- [Problem to solve]
Give back an exact copy of the entries beneath, minus the pictures.

[Dataset records]
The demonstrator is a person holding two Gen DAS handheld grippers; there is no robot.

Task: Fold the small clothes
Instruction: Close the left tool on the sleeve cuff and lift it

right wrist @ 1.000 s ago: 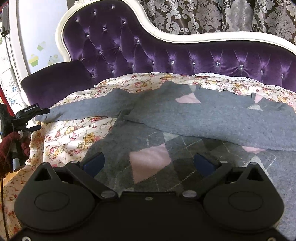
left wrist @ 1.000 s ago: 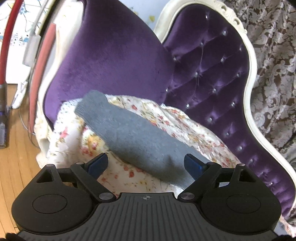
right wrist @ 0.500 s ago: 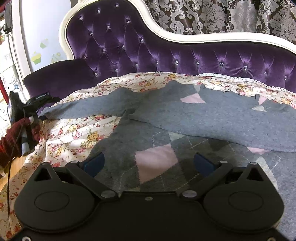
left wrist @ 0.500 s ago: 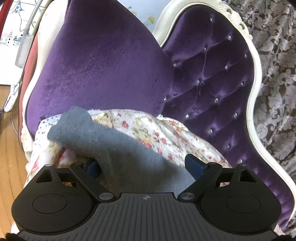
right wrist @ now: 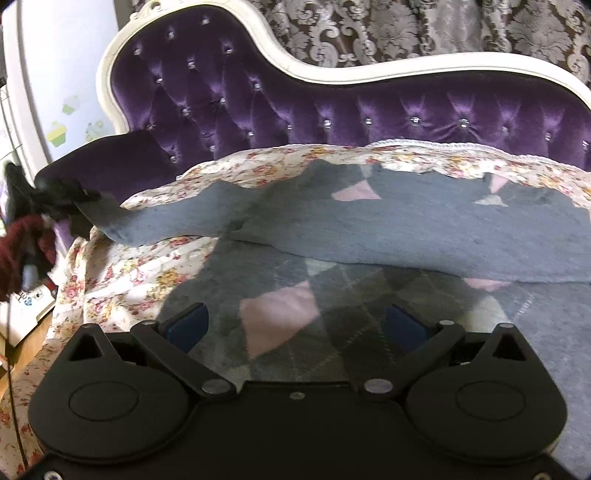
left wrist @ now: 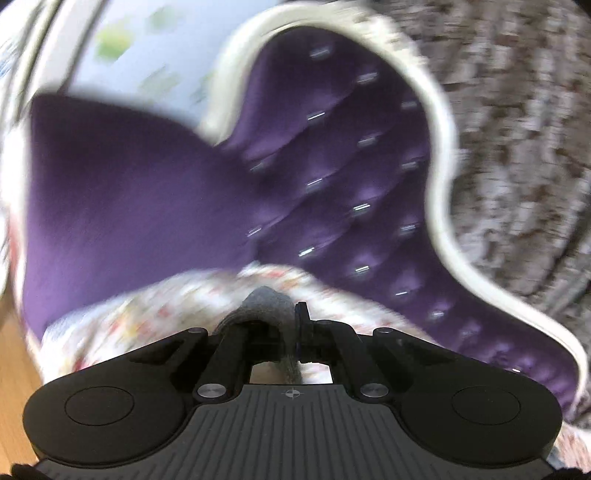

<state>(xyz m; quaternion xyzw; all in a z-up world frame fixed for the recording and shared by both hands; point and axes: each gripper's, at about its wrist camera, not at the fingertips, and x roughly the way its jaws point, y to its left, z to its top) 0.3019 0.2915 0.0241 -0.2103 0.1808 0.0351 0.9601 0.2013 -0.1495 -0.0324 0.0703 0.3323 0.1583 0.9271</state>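
Note:
A grey argyle sweater (right wrist: 388, 236) with pink diamonds lies spread on the floral sheet (right wrist: 140, 266) over the purple sofa. Its left sleeve (right wrist: 166, 221) stretches out to the left, with its end lifted off the sheet. My left gripper (left wrist: 284, 325) is shut on the grey sleeve cuff (left wrist: 266, 299); this view is motion-blurred. In the right wrist view the left gripper (right wrist: 70, 195) shows at the far left holding the sleeve end. My right gripper (right wrist: 295, 325) is open, low over the sweater's front body, holding nothing.
The tufted purple sofa back (right wrist: 332, 107) with its white frame rises behind. A purple armrest (left wrist: 129, 206) stands at the left end. Patterned curtains (right wrist: 406, 29) hang behind. Wooden floor (left wrist: 14, 369) and a box (right wrist: 29, 299) lie off the sofa's left edge.
My left gripper closed on the sleeve cuff and lifted it, moving fast. The right gripper stayed open, shifting slightly closer over the sweater.

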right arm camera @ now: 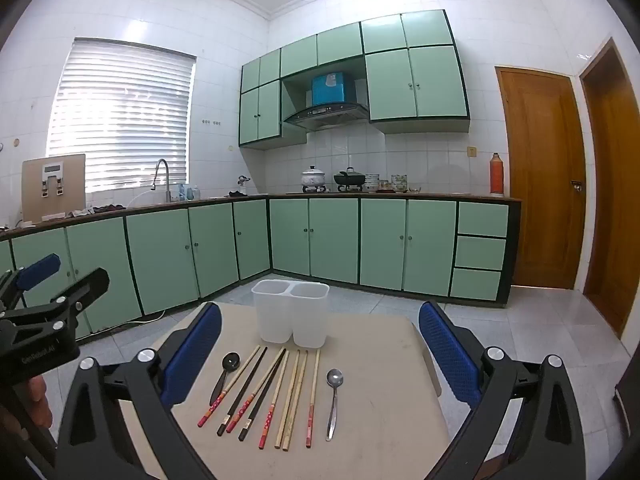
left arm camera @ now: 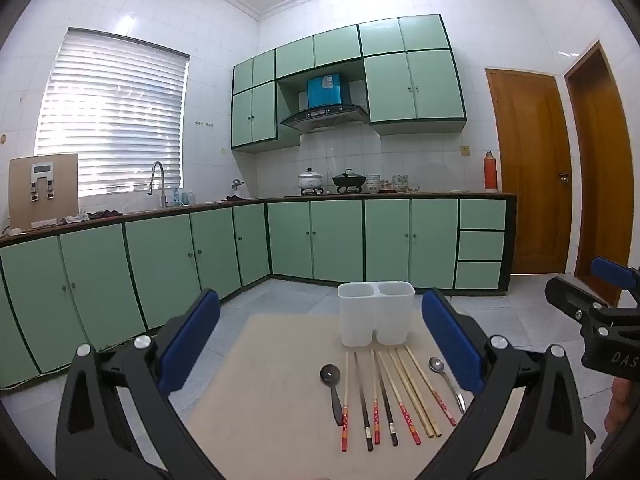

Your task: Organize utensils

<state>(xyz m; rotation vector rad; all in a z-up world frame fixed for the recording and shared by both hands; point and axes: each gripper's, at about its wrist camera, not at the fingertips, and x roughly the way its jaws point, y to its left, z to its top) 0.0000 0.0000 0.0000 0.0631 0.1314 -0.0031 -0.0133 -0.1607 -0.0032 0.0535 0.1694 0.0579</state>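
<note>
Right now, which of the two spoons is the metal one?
The silver spoon at the right end of the row, beside the chopsticks. The black spoon lies at the left end.

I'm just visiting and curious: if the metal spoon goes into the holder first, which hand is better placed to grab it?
Probably the right. The metal spoon lies at the row's right end, nearer the open right gripper; the open left gripper sits nearer the black spoon.
</note>
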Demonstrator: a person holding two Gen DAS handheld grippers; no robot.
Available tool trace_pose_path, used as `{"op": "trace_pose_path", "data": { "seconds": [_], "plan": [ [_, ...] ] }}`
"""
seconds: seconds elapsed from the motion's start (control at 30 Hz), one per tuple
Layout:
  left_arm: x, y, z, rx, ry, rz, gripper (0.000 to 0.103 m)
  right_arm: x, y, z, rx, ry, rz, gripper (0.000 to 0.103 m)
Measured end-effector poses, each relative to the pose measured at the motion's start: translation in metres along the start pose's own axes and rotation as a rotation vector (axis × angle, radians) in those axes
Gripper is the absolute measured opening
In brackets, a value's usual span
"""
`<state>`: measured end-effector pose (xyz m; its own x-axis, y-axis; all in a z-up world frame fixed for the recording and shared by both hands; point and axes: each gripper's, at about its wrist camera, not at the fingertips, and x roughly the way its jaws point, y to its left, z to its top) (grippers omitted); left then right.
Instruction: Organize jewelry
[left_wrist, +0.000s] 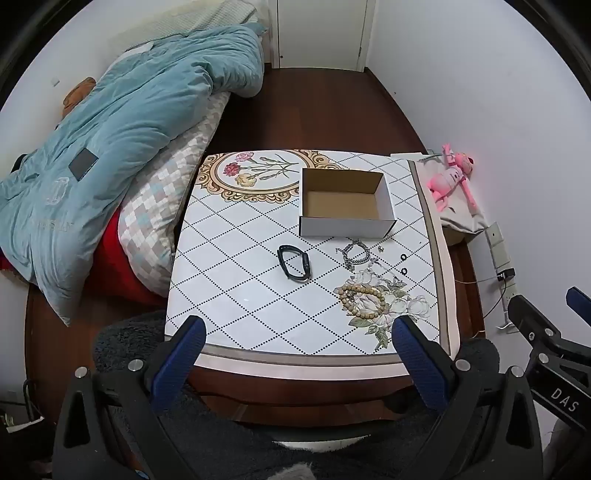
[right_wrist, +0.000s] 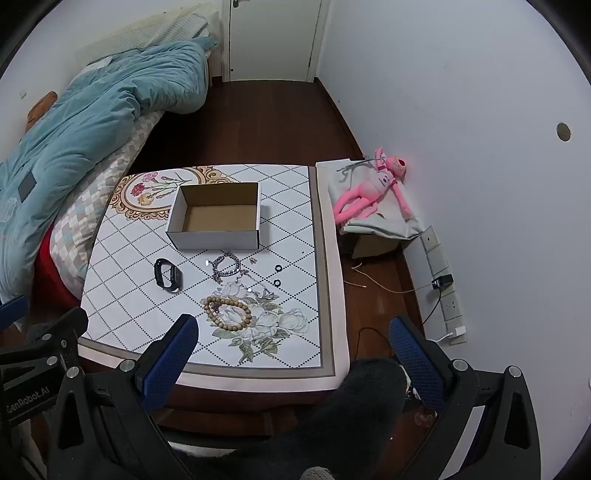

- [Written solution]
The demonstrator is a person holding two Gen DAS handheld grippers; there is no robot.

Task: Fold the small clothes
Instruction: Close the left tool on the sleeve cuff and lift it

right wrist @ 1.000 s ago: 
left wrist @ 1.000 s ago: 
right wrist @ 0.500 s ago: 
left wrist @ 0.500 s ago: 
right wrist @ now: 
left wrist @ now: 

<state>(xyz m; quaternion xyzw; all in a z-up world frame fixed for the recording and shared by both hands; point and axes: each gripper's, at about its wrist camera, not at the fingertips, and x roughly the way its jaws point, y to its left, z to its top) 0.3019 0.2915 0.0241 -0.2103 0.1808 0.0351 0.9601 0.2013 -0.1495 -0.0324 0.0703 0.3323 0.1583 0.9271</state>
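Note:
A grey argyle sweater (right wrist: 388, 236) with pink diamonds lies spread on the floral sheet (right wrist: 140, 266) over the purple sofa. Its left sleeve (right wrist: 166, 221) stretches out to the left, with its end lifted off the sheet. My left gripper (left wrist: 284, 325) is shut on the grey sleeve cuff (left wrist: 266, 299); this view is motion-blurred. In the right wrist view the left gripper (right wrist: 70, 195) shows at the far left holding the sleeve end. My right gripper (right wrist: 295, 325) is open, low over the sweater's front body, holding nothing.
The tufted purple sofa back (right wrist: 332, 107) with its white frame rises behind. A purple armrest (left wrist: 129, 206) stands at the left end. Patterned curtains (right wrist: 406, 29) hang behind. Wooden floor (left wrist: 14, 369) and a box (right wrist: 29, 299) lie off the sofa's left edge.
My left gripper closed on the sleeve cuff and lifted it, moving fast. The right gripper stayed open, shifting slightly closer over the sweater.
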
right arm camera @ now: 
left arm camera @ now: 

Your task: Organize utensils

<state>(xyz m; rotation vector rad; all in a z-up world frame fixed for the recording and shared by both hands; point and axes: each gripper's, at about its wrist camera, not at the fingertips, and x roughly the way its jaws point, y to its left, z to its top) 0.0000 0.0000 0.0000 0.0631 0.1314 -0.0031 -0.0133 -0.1607 -0.0032 0.0535 0.1694 0.0579</state>
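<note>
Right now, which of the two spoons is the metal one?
The silver spoon at the right end of the row, beside the chopsticks. The black spoon lies at the left end.

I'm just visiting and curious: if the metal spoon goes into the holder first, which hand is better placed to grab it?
Probably the right. The metal spoon lies at the row's right end, nearer the open right gripper; the open left gripper sits nearer the black spoon.
</note>
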Demonstrator: a person holding two Gen DAS handheld grippers; no robot.
Available tool trace_pose_path, used as `{"op": "trace_pose_path", "data": { "seconds": [_], "plan": [ [_, ...] ] }}`
"""
seconds: seconds elapsed from the motion's start (control at 30 Hz), one per tuple
Layout:
  left_arm: x, y, z, rx, ry, rz, gripper (0.000 to 0.103 m)
  right_arm: x, y, z, rx, ry, rz, gripper (0.000 to 0.103 m)
Measured end-effector poses, each relative to the pose measured at the motion's start: translation in metres along the start pose's own axes and rotation as a rotation vector (axis × angle, radians) in those axes
Gripper is the absolute measured opening
In brackets, a value's usual span
"""
`<state>`: measured end-effector pose (xyz m; its own x-axis, y-axis; all in a z-up world frame fixed for the recording and shared by both hands; point and axes: each gripper's, at about its wrist camera, not at the fingertips, and x roughly the way its jaws point, y to its left, z to its top) (grippers omitted); left then right.
Instruction: Organize jewelry
[left_wrist, +0.000s] 
[right_wrist, +0.000s] 

That completes the response to the exercise.